One of the major annoyances for would-be buyers at auctions is having to stump up in advance for the likes of LIM and building reports on a home that then ends up in someone else’s hands come auction day. There’s no getting around that, unfortunately. If you are serious about bidding, then you really do need to know what is in the LIM, what interests are on the title, and whether the property is in good order.

Speaking of LIM reports, it’s common for real estate agents to provide a LIM in the auction sales pack, which most purchasers rely on. What most people don’t know is that you can’t rely on a LIM report that’s not addressed to you. So, if it transpires Council has been negligent in preparing the LIM report, unless it has your name on it, you can’t recover any losses from Council.

Another really important consideration that can be easily overlooked in the heat of the moment is around finance, particularly if you’re relying on your KiwiSaver or arranging a HomeStart grant. Many buyers discover all too late that getting their hands on these desperately-needed funds isn’t exactly the speedy process they assumed.

Ensure you have enough time from auction day to settlement to arrange the necessary documentation to free up your money – or else, risk hefty penalties. You’ll need to confirm the timeline with your provider, but as a rule of thumb, at least three weeks is needed to process a release of KiwiSaver funds.

While the pace at auctions can be intense and quickly price some bidders out of the action, sometimes this method of sale serves to whittle down the competition.
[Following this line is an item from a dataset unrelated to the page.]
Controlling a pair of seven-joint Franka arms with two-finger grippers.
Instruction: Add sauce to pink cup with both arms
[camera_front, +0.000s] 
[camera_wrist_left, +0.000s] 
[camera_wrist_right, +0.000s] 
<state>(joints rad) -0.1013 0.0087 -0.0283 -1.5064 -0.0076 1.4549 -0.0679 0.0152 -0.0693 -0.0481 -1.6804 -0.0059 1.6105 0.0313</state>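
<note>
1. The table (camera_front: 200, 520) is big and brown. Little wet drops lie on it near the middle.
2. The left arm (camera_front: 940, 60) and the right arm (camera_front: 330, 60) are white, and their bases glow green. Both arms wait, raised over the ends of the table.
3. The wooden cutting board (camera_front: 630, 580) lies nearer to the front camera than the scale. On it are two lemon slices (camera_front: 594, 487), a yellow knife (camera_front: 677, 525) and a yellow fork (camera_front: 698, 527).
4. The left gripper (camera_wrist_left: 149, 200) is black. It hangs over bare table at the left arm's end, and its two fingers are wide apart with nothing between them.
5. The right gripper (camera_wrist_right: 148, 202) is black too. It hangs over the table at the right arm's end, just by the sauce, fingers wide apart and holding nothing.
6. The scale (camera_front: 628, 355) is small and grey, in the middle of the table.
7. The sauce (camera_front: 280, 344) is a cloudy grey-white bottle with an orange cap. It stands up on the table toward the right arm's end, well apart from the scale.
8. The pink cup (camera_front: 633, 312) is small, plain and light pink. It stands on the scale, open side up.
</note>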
Some would-be buyers simply don’t want to pay for the reports needed for pre-auction due diligence. So, you might just find yourself the only bidder and score your dream home at a dream price. It does happen.

But wait ...

On the other hand, it’s not exactly all “buyer beware” when it comes to auctions. While sellers do face fewer risks using this process because buyers have no opportunity to include conditions, sellers still carry obligations and risk.

The auction contract includes a raft of warranties. For example, all systems – including the likes of lawn sprinklers, heat pumps and appliances – must be in good working order on settlement, excepting fair wear and tear. Warranties can, and do, come back to bite sellers, both pre-settlement and post. Be sure to run through these with your legal adviser, so you enter the process fully informed, as these warranties can be amended or deleted.

If you’re house hunting and don’t have experience in auctions, it’s wise to school yourself before a property that catches your eye goes under the hammer.

Bidding at its best

It is generally wise not to bid too early and add fuel to fire; see where it’s heading. You might find it gets out of reach quickly. Remember, auctions can be absolutely frenetic and stressful. It’s a good idea to take a support person as a soundboard, and who can help keep you on the straight and narrow.

If a property is “passed in”, it simply means the price wasn’t high enough to reach “reserve” – the lowest price that the seller is willing to accept. Typically, the highest bidder will have the opportunity to negotiate with the seller once the property has been formally passed in.

Sometimes, a temporary stop will be put on the auction while the auctioneer takes a few minutes to get instructions from the seller. In some cases, the reserve is lowered and the auction resumes, but not always.

If a property is passed in, and you hold the highest bid, you can then enter into a standard agreement for sale and purchase, but now with the ability to include conditions for your benefit. Hopefully, you won’t need to do any due diligence, because you will have already completed the requisite protective checks ahead of the auction.